■ Exercise aim: Copy each line below exactly.

■ Data excerpt:
-- Opening Marker --

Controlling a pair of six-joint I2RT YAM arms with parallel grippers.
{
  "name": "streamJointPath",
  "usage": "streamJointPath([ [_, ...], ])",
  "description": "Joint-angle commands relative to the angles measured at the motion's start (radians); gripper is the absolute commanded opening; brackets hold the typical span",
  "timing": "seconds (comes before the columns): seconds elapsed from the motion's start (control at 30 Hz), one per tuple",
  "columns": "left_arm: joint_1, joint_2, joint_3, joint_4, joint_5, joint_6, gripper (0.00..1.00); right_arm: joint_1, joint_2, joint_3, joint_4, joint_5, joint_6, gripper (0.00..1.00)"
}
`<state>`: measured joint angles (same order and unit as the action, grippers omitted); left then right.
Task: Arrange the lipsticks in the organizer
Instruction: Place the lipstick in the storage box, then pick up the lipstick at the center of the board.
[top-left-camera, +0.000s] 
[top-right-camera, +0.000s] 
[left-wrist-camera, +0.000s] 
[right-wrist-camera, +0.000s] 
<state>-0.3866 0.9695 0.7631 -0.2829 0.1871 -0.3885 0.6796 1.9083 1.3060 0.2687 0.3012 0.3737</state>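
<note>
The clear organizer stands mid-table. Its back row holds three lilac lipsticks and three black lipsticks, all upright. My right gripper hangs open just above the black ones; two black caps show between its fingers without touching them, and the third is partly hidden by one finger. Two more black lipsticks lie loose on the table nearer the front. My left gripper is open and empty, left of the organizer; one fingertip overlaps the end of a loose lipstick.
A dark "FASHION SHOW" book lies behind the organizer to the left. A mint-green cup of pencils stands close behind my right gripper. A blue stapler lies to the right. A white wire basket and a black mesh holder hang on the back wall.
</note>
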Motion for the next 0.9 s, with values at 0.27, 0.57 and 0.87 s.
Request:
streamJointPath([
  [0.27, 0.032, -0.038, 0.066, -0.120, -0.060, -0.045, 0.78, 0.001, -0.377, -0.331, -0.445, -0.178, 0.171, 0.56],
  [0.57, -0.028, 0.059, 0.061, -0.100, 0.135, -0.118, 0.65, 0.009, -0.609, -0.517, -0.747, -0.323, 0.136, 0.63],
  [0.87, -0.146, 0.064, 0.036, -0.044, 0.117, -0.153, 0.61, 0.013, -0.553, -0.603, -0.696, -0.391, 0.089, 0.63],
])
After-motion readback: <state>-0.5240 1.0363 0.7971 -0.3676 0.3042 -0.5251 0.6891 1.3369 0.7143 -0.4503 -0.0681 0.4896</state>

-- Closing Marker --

■ Written solution:
Controlling a pair of six-joint I2RT YAM arms with parallel grippers.
{
  "name": "streamJointPath",
  "usage": "streamJointPath([ [_, ...], ])",
  "description": "Joint-angle commands relative to the angles measured at the motion's start (radians); gripper is the absolute commanded opening; brackets hold the typical span",
  "timing": "seconds (comes before the columns): seconds elapsed from the motion's start (control at 30 Hz), one per tuple",
  "columns": "left_arm: joint_1, joint_2, joint_3, joint_4, joint_5, joint_6, gripper (0.00..1.00); right_arm: joint_1, joint_2, joint_3, joint_4, joint_5, joint_6, gripper (0.00..1.00)"
}
`<state>`: measured joint angles (same order and unit as the action, grippers omitted); left then right.
Task: Arrange the lipsticks in the organizer
Instruction: Place the lipstick in the storage box, then pick up the lipstick at the center of the board.
[top-left-camera, +0.000s] 
[top-right-camera, +0.000s] 
[left-wrist-camera, +0.000s] 
[right-wrist-camera, +0.000s] 
<state>-0.3866 0.9695 0.7631 -0.2829 0.1871 -0.3885 0.6796 1.9083 1.3060 0.2687 0.3012 0.3737</state>
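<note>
The clear organizer stands mid-table. Its back row holds three lilac lipsticks and three black lipsticks, all upright. My right gripper hangs open just above the black ones; two black caps show between its fingers without touching them, and the third is partly hidden by one finger. Two more black lipsticks lie loose on the table nearer the front. My left gripper is open and empty, left of the organizer; one fingertip overlaps the end of a loose lipstick.
A dark "FASHION SHOW" book lies behind the organizer to the left. A mint-green cup of pencils stands close behind my right gripper. A blue stapler lies to the right. A white wire basket and a black mesh holder hang on the back wall.
</note>
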Motion for the next 0.9 s, with values at 0.27, 0.57 and 0.87 s.
Request:
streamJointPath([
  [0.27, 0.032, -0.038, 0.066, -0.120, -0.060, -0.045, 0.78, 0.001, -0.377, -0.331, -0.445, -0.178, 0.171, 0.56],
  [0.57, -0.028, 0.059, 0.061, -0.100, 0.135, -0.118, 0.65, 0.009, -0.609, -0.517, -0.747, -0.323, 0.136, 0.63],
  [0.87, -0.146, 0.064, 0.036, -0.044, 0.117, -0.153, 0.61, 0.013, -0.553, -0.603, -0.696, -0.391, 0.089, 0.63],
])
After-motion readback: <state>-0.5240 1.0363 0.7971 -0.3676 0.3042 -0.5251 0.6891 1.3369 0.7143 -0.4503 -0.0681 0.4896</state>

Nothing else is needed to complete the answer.